→ What you have to do
In the data below, the answer is the run of lines from the line containing "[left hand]" through the line containing "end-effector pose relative", both included; print it exactly and nothing else.
----- Data to use
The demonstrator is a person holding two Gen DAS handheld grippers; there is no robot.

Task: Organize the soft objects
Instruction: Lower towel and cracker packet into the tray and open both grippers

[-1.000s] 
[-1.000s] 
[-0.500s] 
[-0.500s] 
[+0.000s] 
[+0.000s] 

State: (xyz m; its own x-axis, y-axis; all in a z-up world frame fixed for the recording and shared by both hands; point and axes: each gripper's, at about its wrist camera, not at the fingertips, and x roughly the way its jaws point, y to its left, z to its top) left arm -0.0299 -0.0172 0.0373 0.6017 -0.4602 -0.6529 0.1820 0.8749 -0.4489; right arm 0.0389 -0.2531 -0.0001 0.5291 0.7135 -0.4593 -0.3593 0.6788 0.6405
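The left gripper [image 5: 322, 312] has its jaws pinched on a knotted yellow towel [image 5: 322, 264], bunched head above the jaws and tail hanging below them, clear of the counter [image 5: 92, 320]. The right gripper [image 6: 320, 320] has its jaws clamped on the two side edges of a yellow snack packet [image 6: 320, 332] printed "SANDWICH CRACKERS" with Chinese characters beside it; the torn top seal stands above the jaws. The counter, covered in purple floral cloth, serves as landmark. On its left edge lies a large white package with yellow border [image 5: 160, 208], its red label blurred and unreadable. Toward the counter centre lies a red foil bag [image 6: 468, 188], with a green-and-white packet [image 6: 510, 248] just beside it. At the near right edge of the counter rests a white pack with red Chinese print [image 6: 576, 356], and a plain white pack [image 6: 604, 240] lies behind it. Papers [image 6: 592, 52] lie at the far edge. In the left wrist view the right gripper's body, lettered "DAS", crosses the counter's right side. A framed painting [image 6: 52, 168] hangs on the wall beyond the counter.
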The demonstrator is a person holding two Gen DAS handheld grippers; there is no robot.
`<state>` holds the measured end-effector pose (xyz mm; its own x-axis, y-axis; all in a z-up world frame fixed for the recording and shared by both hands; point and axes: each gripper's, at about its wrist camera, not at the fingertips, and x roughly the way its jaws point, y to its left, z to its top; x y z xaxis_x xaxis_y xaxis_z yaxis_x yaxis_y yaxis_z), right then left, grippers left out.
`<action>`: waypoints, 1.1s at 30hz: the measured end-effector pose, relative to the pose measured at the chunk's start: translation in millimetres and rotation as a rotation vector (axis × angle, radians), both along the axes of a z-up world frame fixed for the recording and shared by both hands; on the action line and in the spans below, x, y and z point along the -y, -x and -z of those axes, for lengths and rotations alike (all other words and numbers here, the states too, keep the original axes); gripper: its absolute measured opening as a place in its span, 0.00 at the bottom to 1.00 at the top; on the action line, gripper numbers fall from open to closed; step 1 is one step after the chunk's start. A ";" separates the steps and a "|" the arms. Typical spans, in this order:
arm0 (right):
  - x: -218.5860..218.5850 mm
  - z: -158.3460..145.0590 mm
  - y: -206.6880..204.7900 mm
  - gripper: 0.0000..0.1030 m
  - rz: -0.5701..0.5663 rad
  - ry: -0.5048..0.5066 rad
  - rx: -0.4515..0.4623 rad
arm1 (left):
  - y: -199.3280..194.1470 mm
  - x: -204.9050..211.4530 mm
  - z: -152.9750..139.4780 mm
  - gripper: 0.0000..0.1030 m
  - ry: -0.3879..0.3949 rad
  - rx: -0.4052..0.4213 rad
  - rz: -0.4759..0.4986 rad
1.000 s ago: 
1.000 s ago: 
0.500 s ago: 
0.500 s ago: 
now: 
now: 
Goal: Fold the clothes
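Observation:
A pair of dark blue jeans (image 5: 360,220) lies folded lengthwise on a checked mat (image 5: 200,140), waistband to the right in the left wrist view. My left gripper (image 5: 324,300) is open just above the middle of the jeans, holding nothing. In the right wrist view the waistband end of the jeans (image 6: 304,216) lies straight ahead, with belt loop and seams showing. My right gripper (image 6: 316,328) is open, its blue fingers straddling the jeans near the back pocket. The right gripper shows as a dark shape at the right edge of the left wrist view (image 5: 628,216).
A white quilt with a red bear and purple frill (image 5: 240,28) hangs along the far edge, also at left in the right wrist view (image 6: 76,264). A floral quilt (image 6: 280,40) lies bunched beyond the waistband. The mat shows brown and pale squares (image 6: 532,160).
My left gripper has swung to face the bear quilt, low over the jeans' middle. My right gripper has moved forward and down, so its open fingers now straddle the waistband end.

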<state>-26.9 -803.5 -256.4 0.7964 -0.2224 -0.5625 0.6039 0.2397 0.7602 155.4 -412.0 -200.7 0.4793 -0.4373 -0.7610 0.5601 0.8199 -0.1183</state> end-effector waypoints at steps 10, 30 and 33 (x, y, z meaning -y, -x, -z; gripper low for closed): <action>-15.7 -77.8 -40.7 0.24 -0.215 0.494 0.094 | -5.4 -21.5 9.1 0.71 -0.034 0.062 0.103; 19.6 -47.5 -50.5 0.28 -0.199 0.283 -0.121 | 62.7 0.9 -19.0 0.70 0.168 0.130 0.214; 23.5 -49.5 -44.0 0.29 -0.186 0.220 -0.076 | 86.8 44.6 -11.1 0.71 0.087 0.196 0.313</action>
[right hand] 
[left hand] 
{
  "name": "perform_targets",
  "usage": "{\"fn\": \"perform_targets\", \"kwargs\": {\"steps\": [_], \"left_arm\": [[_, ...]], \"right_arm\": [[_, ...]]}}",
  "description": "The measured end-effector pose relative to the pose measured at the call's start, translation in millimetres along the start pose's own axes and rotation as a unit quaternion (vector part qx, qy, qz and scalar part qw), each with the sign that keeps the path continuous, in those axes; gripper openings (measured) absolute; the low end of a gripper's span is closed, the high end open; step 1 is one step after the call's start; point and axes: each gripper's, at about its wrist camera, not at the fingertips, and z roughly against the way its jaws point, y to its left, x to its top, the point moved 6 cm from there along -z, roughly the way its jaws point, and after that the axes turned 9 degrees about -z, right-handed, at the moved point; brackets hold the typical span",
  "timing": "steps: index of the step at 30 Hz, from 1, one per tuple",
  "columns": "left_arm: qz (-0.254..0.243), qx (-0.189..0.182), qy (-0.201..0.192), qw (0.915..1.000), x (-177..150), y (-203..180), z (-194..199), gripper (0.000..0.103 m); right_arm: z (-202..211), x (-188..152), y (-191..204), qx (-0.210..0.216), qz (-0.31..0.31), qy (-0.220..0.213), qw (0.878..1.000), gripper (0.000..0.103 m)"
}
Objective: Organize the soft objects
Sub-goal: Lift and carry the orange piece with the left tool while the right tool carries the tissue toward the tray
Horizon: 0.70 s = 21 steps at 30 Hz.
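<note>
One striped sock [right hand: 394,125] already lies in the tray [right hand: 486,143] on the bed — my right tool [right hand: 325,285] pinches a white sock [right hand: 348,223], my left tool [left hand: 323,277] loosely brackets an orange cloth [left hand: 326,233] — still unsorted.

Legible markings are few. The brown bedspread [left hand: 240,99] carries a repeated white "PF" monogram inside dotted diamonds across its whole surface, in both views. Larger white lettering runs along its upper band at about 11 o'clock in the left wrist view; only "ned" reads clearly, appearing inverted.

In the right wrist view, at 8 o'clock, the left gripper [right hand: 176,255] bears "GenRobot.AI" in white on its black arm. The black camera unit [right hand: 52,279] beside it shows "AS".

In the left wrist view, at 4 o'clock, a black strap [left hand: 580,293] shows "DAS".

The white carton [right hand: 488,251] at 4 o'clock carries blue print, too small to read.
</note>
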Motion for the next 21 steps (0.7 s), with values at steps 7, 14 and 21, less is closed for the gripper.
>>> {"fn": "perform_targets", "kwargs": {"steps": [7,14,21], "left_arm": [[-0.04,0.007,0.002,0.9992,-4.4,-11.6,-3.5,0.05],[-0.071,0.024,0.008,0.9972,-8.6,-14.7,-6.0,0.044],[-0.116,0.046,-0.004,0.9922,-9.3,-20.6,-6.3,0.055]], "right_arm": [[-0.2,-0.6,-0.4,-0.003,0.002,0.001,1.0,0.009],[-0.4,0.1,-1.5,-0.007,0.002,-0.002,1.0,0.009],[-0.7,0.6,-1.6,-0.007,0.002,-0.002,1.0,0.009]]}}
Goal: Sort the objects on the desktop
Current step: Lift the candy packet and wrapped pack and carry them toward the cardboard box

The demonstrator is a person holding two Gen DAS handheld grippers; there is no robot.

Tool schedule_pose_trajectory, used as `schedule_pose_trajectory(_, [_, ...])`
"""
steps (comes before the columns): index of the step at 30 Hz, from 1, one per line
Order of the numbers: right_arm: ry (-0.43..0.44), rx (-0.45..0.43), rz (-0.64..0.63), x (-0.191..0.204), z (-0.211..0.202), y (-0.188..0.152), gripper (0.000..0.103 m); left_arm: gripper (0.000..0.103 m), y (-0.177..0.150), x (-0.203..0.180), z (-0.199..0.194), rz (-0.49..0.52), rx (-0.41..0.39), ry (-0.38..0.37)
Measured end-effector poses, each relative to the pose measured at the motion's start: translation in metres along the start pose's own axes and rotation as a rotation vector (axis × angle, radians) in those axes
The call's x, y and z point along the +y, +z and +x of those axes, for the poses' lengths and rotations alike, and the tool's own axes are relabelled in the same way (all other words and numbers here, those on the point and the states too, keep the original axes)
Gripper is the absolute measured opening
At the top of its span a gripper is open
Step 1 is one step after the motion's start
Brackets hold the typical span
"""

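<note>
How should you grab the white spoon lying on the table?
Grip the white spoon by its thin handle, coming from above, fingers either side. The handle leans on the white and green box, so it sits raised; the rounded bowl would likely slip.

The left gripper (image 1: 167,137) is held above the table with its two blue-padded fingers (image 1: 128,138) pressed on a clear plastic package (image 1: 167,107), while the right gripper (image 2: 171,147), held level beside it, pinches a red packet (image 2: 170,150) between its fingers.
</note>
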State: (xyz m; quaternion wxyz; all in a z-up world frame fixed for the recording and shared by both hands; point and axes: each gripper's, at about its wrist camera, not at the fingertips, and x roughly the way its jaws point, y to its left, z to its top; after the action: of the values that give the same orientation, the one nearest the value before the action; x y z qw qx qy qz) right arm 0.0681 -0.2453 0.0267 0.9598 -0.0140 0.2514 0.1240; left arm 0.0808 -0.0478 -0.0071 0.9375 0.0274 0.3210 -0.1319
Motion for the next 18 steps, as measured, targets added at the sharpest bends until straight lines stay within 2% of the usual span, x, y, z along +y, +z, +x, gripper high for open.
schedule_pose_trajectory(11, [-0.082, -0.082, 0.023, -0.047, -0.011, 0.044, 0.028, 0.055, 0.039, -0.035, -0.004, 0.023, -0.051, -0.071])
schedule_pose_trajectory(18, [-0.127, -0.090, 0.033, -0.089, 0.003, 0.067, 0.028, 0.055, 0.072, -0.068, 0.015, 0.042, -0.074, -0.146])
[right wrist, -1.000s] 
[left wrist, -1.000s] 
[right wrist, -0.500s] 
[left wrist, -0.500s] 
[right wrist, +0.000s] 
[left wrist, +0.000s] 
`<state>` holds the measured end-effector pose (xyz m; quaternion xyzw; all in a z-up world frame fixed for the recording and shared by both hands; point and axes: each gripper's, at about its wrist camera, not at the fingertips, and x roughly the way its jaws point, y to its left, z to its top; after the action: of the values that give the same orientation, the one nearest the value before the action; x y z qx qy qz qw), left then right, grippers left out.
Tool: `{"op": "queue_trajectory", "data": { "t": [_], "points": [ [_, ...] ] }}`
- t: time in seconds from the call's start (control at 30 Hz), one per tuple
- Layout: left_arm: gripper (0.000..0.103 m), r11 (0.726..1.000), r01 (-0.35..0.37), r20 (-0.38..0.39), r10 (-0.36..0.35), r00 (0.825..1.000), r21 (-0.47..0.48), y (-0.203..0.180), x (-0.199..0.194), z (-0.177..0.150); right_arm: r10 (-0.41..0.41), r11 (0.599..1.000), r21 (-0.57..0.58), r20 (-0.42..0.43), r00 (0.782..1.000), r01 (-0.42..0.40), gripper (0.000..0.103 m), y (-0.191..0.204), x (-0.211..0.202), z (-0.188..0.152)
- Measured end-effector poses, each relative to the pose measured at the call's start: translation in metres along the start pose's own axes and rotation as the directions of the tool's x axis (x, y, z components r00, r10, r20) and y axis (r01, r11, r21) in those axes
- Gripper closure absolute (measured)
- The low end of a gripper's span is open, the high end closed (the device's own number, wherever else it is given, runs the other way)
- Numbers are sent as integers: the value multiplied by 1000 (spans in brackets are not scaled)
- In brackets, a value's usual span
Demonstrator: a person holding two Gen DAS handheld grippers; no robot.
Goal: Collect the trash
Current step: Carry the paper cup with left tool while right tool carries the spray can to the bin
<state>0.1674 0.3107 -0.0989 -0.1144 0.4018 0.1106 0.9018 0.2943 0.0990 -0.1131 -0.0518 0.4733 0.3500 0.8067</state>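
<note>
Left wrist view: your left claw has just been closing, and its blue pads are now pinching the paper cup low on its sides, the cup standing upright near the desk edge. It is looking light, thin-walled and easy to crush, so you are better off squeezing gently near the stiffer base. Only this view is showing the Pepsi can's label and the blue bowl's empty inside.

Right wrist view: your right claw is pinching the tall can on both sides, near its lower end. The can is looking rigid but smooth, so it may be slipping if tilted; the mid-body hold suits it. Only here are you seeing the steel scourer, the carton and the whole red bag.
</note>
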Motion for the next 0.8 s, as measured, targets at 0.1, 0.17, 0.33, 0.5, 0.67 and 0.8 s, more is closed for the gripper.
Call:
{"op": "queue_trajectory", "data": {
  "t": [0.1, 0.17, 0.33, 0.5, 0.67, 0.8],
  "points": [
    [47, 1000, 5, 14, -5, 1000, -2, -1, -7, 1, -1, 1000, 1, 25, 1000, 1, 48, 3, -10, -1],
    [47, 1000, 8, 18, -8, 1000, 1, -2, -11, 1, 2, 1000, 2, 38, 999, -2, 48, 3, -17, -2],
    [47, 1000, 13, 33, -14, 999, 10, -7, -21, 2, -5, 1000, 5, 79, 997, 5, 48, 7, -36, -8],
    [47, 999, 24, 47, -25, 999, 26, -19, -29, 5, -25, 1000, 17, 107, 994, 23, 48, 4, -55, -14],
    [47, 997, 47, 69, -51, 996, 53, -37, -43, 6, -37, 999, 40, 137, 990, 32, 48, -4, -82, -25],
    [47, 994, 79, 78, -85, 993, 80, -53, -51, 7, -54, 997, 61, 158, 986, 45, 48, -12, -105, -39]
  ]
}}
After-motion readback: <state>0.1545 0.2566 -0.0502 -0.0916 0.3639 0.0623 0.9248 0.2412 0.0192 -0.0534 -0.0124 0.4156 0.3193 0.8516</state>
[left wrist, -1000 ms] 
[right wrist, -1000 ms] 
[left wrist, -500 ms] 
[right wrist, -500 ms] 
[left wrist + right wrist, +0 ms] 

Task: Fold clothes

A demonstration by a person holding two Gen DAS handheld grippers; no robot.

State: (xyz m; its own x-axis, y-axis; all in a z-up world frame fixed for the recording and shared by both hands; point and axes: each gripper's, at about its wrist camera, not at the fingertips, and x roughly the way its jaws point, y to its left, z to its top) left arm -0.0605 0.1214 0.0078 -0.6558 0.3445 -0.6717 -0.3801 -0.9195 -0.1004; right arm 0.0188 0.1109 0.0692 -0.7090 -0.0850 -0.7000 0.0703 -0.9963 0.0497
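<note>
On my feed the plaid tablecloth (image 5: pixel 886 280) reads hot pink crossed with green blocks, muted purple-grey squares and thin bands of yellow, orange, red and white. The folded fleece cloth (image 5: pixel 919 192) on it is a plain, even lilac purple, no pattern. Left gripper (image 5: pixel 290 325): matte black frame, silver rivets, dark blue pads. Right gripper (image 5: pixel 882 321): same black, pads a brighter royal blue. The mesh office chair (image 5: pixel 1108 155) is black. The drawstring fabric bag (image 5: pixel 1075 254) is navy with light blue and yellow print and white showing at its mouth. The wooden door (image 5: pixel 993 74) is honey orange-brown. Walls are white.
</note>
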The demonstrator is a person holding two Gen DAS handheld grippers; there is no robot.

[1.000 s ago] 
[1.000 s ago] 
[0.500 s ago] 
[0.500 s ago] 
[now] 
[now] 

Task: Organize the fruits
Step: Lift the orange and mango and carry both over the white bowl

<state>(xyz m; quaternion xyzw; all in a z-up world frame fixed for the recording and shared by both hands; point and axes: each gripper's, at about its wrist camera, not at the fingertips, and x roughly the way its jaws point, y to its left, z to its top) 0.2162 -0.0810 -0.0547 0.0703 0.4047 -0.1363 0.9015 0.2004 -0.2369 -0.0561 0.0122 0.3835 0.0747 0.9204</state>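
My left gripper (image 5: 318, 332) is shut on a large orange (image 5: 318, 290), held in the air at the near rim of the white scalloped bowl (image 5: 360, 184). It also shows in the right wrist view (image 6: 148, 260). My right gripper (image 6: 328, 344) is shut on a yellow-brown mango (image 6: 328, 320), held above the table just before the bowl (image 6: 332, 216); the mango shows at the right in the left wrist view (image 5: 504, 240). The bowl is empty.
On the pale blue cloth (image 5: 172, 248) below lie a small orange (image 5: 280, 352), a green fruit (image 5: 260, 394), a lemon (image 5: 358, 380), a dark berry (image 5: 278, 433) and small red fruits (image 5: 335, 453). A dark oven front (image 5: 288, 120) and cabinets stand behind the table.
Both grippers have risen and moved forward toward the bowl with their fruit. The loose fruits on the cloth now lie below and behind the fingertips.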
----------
→ Response to the exercise
[left hand] 
{
  "name": "perform_targets",
  "usage": "{\"fn\": \"perform_targets\", \"kwargs\": {\"steps\": [_], \"left_arm\": [[_, ...]], \"right_arm\": [[_, ...]]}}",
  "description": "The measured end-effector pose relative to the pose measured at the call's start, translation in millimetres along the start pose's own axes and rotation as a unit quaternion (vector part qx, qy, qz and scalar part qw), each with the sign that keeps the path continuous, in those axes; gripper openings (measured) absolute; the low end of a gripper's span is closed, the high end open; step 1 is one step after the call's start; point and axes: each gripper's, at about its wrist camera, not at the fingertips, and z roughly against the way its jaws point, y to its left, x to its top, the point moved 6 cm from there along -z, roughly the way its jaws point, and after that the axes turned 9 degrees about -z, right-handed, at the moved point; brackets hold the typical span",

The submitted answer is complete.